*The task*. Below are some entries. Output each one exactly as it appears.

Segment Open

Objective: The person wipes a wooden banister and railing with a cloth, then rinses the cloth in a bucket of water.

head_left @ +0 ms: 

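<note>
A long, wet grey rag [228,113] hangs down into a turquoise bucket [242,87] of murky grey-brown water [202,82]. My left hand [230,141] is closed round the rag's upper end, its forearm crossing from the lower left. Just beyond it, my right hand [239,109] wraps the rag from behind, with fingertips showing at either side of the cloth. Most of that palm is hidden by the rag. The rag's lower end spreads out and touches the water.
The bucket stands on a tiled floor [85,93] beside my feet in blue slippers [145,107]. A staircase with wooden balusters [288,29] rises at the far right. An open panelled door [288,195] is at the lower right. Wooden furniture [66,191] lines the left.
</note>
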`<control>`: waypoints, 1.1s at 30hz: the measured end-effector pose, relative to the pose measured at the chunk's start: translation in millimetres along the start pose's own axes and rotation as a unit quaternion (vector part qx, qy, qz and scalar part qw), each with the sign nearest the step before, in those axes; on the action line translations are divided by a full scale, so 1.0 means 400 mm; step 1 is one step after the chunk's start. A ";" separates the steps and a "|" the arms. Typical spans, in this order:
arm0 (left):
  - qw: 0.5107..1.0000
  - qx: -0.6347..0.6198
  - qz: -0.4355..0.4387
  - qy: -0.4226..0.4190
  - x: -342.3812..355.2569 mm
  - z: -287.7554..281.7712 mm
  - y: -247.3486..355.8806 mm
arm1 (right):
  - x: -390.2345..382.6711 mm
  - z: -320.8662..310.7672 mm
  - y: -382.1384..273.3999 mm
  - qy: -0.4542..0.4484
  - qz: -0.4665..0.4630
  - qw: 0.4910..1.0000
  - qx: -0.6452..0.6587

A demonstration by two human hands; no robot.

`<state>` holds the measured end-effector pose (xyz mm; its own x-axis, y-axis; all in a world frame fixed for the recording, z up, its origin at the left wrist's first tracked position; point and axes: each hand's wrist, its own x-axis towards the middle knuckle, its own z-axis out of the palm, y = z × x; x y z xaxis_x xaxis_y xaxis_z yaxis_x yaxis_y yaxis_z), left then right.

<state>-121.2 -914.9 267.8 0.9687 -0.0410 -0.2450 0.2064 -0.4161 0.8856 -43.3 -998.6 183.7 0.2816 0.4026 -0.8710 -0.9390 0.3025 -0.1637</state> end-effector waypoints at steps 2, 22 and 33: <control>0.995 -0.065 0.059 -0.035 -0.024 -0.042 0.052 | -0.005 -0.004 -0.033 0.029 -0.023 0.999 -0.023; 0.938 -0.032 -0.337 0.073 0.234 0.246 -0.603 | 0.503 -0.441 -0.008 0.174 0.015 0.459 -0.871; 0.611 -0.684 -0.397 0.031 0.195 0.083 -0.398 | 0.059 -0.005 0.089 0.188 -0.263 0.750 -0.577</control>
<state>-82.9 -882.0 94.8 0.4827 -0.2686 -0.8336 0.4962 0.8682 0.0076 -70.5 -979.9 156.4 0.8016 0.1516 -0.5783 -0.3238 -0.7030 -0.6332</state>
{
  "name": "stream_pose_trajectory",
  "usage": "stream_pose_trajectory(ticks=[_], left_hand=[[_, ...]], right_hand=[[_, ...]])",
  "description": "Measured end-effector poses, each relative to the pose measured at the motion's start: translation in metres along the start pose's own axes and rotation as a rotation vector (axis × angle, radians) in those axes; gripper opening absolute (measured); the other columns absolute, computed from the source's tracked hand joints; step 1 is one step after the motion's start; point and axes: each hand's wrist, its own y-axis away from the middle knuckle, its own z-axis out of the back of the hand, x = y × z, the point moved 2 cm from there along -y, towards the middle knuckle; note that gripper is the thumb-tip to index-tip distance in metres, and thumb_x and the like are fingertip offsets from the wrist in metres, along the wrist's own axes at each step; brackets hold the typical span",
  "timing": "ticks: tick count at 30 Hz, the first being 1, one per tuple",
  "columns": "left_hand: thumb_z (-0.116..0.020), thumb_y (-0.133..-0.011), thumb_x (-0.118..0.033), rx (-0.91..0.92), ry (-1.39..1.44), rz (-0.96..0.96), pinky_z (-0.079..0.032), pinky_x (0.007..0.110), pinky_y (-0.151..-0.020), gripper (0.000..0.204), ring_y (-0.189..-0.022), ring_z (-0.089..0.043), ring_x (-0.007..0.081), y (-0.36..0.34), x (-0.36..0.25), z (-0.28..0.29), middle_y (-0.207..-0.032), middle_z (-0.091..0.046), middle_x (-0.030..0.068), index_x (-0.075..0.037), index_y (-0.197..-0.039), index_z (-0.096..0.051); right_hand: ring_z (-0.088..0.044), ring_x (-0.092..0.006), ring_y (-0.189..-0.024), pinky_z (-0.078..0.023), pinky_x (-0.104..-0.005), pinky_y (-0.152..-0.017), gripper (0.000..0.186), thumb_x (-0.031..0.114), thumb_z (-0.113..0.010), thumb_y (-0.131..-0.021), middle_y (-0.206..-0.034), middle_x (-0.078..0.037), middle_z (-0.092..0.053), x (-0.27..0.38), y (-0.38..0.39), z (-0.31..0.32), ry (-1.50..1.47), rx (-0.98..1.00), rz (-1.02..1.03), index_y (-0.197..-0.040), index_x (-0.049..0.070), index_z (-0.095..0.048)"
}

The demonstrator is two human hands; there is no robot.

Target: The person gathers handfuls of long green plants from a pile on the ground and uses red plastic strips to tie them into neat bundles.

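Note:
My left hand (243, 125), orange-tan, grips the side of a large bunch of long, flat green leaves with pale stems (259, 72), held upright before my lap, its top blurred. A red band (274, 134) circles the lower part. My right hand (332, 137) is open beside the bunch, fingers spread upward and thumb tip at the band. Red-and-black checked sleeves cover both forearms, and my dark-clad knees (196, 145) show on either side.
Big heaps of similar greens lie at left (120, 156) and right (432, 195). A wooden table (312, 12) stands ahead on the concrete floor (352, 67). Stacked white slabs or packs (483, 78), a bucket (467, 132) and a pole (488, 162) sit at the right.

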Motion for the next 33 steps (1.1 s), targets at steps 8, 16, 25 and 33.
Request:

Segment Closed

*Solution to this task*.
Objective: The person wipes a wooden banister and railing with a cloth, then rinses the cloth in a bucket of water.

head_left @ +0 ms: 

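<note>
A long, wet grey rag [228,113] hangs down into a turquoise bucket [242,87] of murky grey-brown water [202,82]. My left hand [230,141] is closed round the rag's upper end, its forearm crossing from the lower left. Just beyond it, my right hand [239,109] wraps the rag from behind, with fingertips showing at either side of the cloth. Most of that palm is hidden by the rag. The rag's lower end spreads out and touches the water.
The bucket stands on a tiled floor [85,93] beside my feet in blue slippers [145,107]. A staircase with wooden balusters [288,29] rises at the far right. An open panelled door [288,195] is at the lower right. Wooden furniture [66,191] lines the left.
</note>
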`<control>`: waypoints, 1.1s at 30hz: the measured end-effector pose, relative to the pose measured at the chunk's start: translation in millimetres along the start pose's own axes and rotation as a unit quaternion (vector part qx, qy, qz and scalar part qw), each with the sign nearest the step before, in those axes; on the action line translations are divided by a full scale, so 1.0 means 400 mm; step 1 is one step after the chunk's start. A ";" separates the steps and a "|" the arms. Typical spans, in this order:
arm0 (left):
  - qw: 0.5107..1.0000
  - qx: -0.6347..0.6198
  - qz: -0.4355..0.4387
  - qy: -0.4226..0.4190
  - x: -342.3812..355.2569 mm
  - z: -287.7554..281.7712 mm
  - y: -247.3486..355.8806 mm
arm1 (right):
  - x: -390.2345..382.6711 mm
  - z: -320.8662..310.7672 mm
  - y: -382.1384..273.3999 mm
  - qy: -0.4542..0.4484
  - qz: -0.4665..0.4630
  - qw: 0.4910..1.0000
  - qx: -0.6452..0.6587

A demonstration by two human hands; no robot.

`<state>` holds the measured end-effector pose (xyz mm; its own x-axis, y-axis; all in a world frame fixed for the recording, z up, its origin at the left wrist's first tracked position; point and axes: each hand's wrist, its own x-axis towards the middle knuckle, its own z-axis out of the palm, y = z × x; x y z xaxis_x xaxis_y xaxis_z yaxis_x yaxis_y yaxis_z), left then right.

<state>-121.2 -914.9 267.8 0.9687 -0.0410 -0.2450 0.2064 -0.4161 0.8856 -43.3 -998.6 183.7 0.2816 0.4026 -0.8710 -0.9390 0.3025 -0.1637</state> end-effector waypoints at steps 2, 22 and 33: <control>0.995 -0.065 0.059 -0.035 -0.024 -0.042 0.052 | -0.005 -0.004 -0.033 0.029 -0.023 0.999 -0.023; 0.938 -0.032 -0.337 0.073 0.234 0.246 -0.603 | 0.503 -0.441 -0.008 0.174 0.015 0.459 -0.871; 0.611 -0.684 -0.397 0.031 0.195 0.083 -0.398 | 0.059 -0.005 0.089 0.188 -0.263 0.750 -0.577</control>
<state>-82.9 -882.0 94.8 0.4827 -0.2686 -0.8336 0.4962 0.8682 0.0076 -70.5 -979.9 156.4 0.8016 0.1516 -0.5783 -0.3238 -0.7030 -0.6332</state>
{
  "name": "stream_pose_trajectory",
  "usage": "stream_pose_trajectory(ticks=[_], left_hand=[[_, ...]], right_hand=[[_, ...]])",
  "description": "Measured end-effector poses, each relative to the pose measured at the motion's start: translation in metres along the start pose's own axes and rotation as a rotation vector (axis × angle, radians) in those axes; gripper opening absolute (measured); the other columns absolute, computed from the source's tracked hand joints; step 1 is one step after the motion's start; point and axes: each hand's wrist, its own y-axis away from the middle knuckle, its own z-axis out of the back of the hand, x = y × z, the point moved 2 cm from there along -y, towards the middle knuckle; note that gripper is the thumb-tip to index-tip distance in metres, and thumb_x and the like are fingertip offsets from the wrist in metres, along the wrist's own axes at each step; brackets hold the typical span",
  "timing": "ticks: tick count at 30 Hz, the first being 1, one per tuple",
  "columns": "left_hand: thumb_z (-0.116..0.020), thumb_y (-0.133..-0.011), thumb_x (-0.118..0.033), rx (-0.91..0.92), ry (-1.39..1.44), rz (-0.96..0.96), pinky_z (-0.079..0.032), pinky_x (0.007..0.110), pinky_y (-0.151..-0.020), gripper (0.000..0.204), ring_y (-0.189..-0.022), ring_z (-0.089..0.043), ring_x (-0.007..0.081), y (-0.36..0.34), x (-0.36..0.25), z (-0.28..0.29), middle_y (-0.207..-0.032), middle_z (-0.091..0.046), middle_x (-0.030..0.068), index_x (-0.075..0.037), index_y (-0.197..-0.039), index_z (-0.096..0.051); right_hand: ring_z (-0.088..0.044), ring_x (-0.092..0.006), ring_y (-0.189..-0.024), pinky_z (-0.078..0.023), pinky_x (-0.104..-0.005), pinky_y (-0.152..-0.017), gripper (0.000..0.186), thumb_x (-0.031..0.114), thumb_z (-0.113..0.010), thumb_y (-0.131..-0.021), middle_y (-0.206..-0.034), middle_x (-0.078..0.037), middle_z (-0.092..0.053), x (-0.27..0.38), y (-0.38..0.39), z (-0.31..0.32), ry (-1.50..1.47), rx (-0.98..1.00), rz (-1.02..1.03), index_y (-0.197..-0.040), index_x (-0.049..0.070), index_z (-0.095..0.048)"
}

The demonstrator is two human hands; there is no robot.

Target: The person gathers handfuls of long green plants from a pile on the ground and uses red plastic strips to tie them into neat bundles.

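Note:
My left hand (243, 125), orange-tan, grips the side of a large bunch of long, flat green leaves with pale stems (259, 72), held upright before my lap, its top blurred. A red band (274, 134) circles the lower part. My right hand (332, 137) is open beside the bunch, fingers spread upward and thumb tip at the band. Red-and-black checked sleeves cover both forearms, and my dark-clad knees (196, 145) show on either side.
Big heaps of similar greens lie at left (120, 156) and right (432, 195). A wooden table (312, 12) stands ahead on the concrete floor (352, 67). Stacked white slabs or packs (483, 78), a bucket (467, 132) and a pole (488, 162) sit at the right.
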
Motion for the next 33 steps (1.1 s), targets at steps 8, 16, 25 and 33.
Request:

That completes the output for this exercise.